For all that I like my old cards to be as minty as I can get away with, I do understand the appeal of a card that was clearly cherished by some kid however many years ago.
I can imagine the first owner of some old cards spreading them across the floor while the radio/TV played in the background, visualizing the players working their feats of magic. (For me, this was generally when the dog would come charging through the room, destroying everything I’d so carefully laid out.)
They went to school in pockets, they were flipped against the wall. The more beloved the cards, the worse they looked by the end of the year.
There’s a particular authenticity to those cards. They were used as they were meant to be and it shows.
Now, while I can imagine the sorts of things that happened to most cards, I have no idea what on earth happened to this Eddie Shore.
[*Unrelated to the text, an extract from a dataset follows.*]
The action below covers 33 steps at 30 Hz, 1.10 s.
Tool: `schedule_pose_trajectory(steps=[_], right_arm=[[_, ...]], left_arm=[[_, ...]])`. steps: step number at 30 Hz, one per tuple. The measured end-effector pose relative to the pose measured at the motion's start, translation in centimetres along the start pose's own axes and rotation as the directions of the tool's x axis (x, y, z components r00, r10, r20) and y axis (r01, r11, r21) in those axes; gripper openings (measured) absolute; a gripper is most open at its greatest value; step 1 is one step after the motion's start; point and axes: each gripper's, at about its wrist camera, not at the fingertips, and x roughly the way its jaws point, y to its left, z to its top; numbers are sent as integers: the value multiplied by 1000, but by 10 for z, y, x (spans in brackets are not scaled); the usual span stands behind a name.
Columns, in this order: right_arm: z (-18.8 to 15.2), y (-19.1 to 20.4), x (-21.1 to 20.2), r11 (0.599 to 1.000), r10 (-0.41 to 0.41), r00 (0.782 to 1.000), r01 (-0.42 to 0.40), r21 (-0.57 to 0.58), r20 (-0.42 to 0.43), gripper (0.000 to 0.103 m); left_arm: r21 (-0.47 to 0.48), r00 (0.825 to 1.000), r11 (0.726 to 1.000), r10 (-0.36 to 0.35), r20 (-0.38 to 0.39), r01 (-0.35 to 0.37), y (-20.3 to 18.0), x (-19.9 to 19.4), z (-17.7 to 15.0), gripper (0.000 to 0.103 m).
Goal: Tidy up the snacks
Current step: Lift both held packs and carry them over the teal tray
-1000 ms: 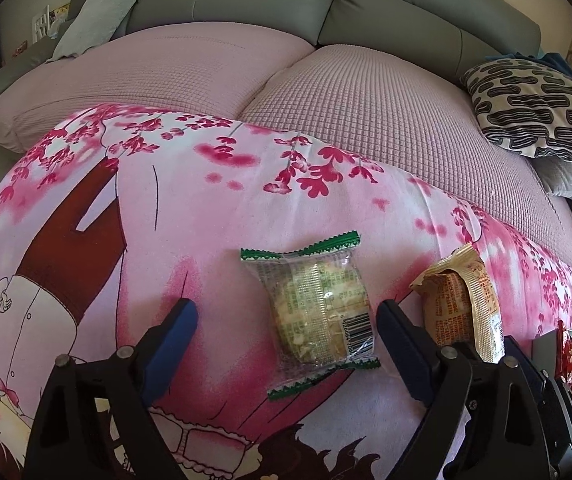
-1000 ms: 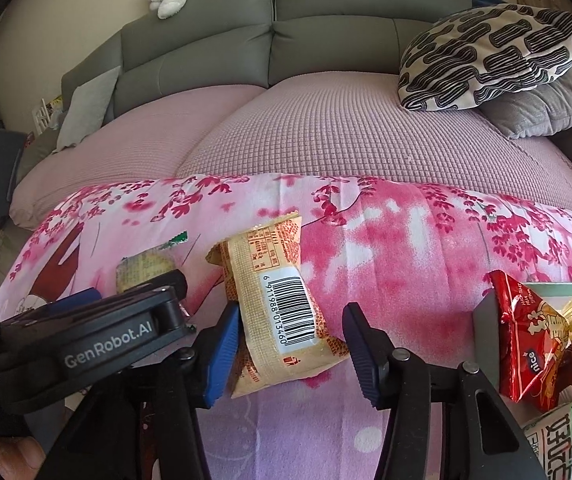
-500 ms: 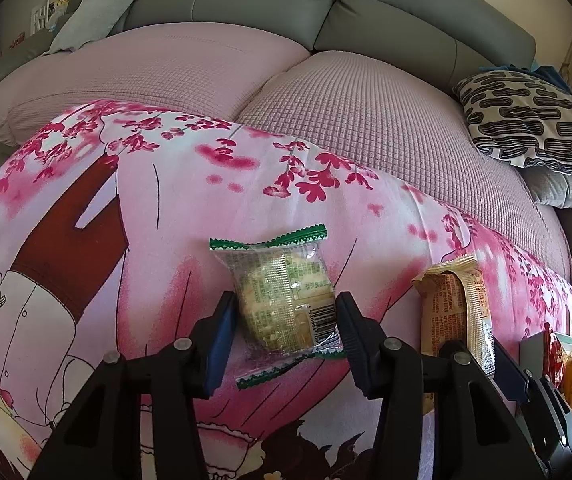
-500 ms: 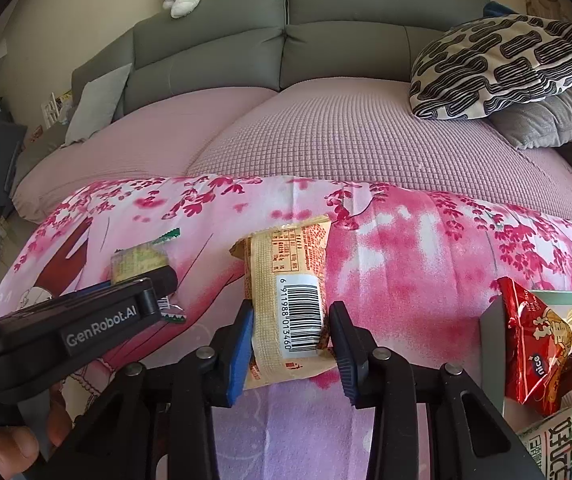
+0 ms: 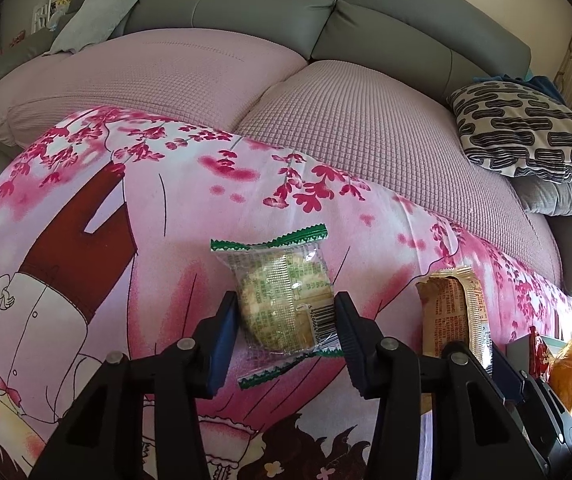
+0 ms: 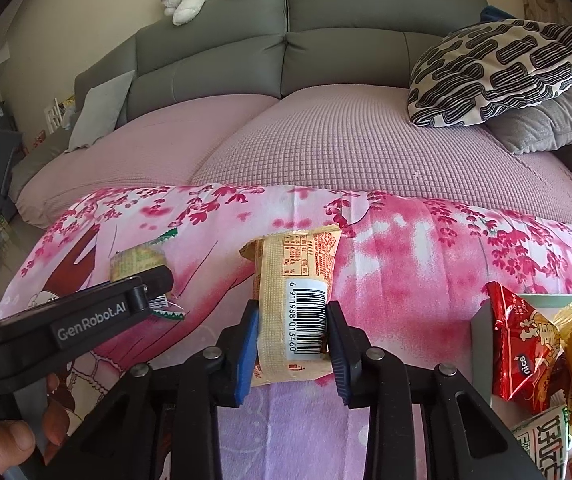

Eddie was the most prominent defenseman of the 1930s. There was no Norris Trophy to be won during his career, but he took home four Harts as NHL MVP. He was a seven-time first-team all-star on defense and had one second-team selection as well. The only reason he didn’t have more selections than that was that there were no all-star teams chosen the first four years of his career.
He was one of the prime puck movers of his era and could rush with the best of them – and he was one nasty piece of work. I’m astonished that he only led the league in penalties once. He was in the top four on five other occasions. Eddie was more than happy to maim you if he felt you’d crossed him, much as Ace Bailey found out. (See “who had the first retired number in professional sports.” )
This card is from the 1933-34 Series A OPC release – the very same season he attacked Bailey and ended his career. I have visions of some irate Bailey fan tearing it to shreds while it was still unknown whether he’d live or not. Of course, if it were me, the first tear would have gone right across the centre, or maybe through Shore’s head. This person left the image intact and managed to tear about 1/4 of the material away without creasing it, which seems kind of hard to do. That seems more controlled than enraged.
Whatever the motivation, it ended up working for me. Purchased at a now-closed (but unbelieveably awesome) card shop in Barrie, Ontario in about 1983 or ’84, three-quarters of an Eddie Shore cost me the princely sum of one dollar. Complete Eddies in good shape would start in the multiple hundreds of dollars today.